Out of the goodness of his heart, and despite my pointing out the law of unintended consequences, a colleague decided to help them (we argued heavily on the matter but he decided to go through). The very first time the problem re-emerged, they looked for him. As luck would have it he was on leave. Like I wrote in the post, if you are not careful enough the process will have a name hard-coded. This is not a solution; it is two problems.

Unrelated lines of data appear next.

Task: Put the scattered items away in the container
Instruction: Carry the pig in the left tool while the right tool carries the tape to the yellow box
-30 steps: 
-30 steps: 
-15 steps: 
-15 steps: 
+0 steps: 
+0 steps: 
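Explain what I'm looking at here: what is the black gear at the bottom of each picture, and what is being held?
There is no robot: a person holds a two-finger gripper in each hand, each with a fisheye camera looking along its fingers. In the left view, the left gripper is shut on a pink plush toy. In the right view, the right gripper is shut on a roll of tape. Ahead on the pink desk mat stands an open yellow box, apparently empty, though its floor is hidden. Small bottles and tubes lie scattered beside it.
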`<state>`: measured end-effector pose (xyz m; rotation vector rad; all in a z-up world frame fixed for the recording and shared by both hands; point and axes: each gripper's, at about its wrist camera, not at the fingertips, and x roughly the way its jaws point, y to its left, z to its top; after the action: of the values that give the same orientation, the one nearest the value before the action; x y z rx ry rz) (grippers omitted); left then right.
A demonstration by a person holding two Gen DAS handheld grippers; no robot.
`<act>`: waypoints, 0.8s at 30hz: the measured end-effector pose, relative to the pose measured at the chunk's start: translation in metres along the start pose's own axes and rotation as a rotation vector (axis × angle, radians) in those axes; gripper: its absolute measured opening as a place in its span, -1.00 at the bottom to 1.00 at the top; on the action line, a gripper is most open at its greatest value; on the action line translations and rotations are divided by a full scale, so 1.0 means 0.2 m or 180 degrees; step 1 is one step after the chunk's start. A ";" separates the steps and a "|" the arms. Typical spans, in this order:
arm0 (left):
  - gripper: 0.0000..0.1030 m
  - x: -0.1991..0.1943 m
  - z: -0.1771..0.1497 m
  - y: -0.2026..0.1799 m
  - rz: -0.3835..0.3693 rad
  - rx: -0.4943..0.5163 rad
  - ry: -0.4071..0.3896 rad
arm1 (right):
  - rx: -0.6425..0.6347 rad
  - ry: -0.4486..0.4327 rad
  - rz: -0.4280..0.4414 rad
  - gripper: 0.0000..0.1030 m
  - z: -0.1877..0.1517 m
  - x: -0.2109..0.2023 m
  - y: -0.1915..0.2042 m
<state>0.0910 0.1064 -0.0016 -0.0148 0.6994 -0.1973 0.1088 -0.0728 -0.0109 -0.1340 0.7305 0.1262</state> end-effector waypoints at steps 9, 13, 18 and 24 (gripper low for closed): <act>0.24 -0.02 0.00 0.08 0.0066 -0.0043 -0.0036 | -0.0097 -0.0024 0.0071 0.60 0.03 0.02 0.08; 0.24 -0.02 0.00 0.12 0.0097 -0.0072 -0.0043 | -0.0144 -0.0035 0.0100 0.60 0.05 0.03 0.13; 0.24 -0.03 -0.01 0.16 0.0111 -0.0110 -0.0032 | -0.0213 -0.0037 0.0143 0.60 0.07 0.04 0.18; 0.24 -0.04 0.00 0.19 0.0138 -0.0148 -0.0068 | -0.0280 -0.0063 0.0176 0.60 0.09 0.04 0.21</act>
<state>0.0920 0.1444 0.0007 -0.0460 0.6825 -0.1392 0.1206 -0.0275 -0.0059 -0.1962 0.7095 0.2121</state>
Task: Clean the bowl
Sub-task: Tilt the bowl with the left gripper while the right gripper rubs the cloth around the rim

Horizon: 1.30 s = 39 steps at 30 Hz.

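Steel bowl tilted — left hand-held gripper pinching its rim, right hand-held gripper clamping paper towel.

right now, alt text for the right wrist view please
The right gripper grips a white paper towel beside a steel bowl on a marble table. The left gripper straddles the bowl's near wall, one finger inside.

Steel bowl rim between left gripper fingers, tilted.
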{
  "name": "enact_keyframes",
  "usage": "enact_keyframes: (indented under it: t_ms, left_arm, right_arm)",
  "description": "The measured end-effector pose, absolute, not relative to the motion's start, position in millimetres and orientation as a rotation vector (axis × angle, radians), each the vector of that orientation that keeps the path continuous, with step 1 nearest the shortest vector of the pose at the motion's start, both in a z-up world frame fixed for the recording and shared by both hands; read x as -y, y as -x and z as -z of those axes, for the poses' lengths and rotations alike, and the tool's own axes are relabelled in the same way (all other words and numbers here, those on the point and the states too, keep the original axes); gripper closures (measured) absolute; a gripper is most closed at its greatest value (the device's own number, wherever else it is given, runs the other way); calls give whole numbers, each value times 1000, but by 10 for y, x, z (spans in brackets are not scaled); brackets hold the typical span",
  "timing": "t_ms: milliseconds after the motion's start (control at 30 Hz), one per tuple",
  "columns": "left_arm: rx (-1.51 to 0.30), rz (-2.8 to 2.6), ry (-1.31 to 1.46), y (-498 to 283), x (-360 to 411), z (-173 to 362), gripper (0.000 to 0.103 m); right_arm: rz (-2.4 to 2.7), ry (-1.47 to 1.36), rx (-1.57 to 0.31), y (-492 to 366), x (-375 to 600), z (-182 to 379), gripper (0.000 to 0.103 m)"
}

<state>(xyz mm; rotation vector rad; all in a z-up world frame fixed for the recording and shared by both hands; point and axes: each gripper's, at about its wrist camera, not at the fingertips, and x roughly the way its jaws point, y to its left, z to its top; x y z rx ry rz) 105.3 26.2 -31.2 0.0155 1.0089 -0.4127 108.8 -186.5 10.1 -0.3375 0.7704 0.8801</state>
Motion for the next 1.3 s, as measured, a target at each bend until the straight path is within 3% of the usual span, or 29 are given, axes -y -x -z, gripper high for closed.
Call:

The problem manifested itself more heavily a second time in July. Upper management (verbally, not written) decided that employees from both departments were to blame. Only then written proof existed that upper management had not acted on the problem since April. Funnily, after document display, instead of trying to delegate fault, management asked the magic question: “What can be done?” The need for a process creation was justified. Yes the new process may not be available until the end of September, but I heavily doubt that there would be any movement to this direction if there was no written documentation of the need and we had adopted the fireman approach that out of the goodness of his heart our colleague had tried to implement (which was not thought out well enough since it lacked scaling, was undocumented and was not automated).
Yes it is hard to demand process creation in such environments. But as Fowler and Christakis say “Be the change you want in your network”.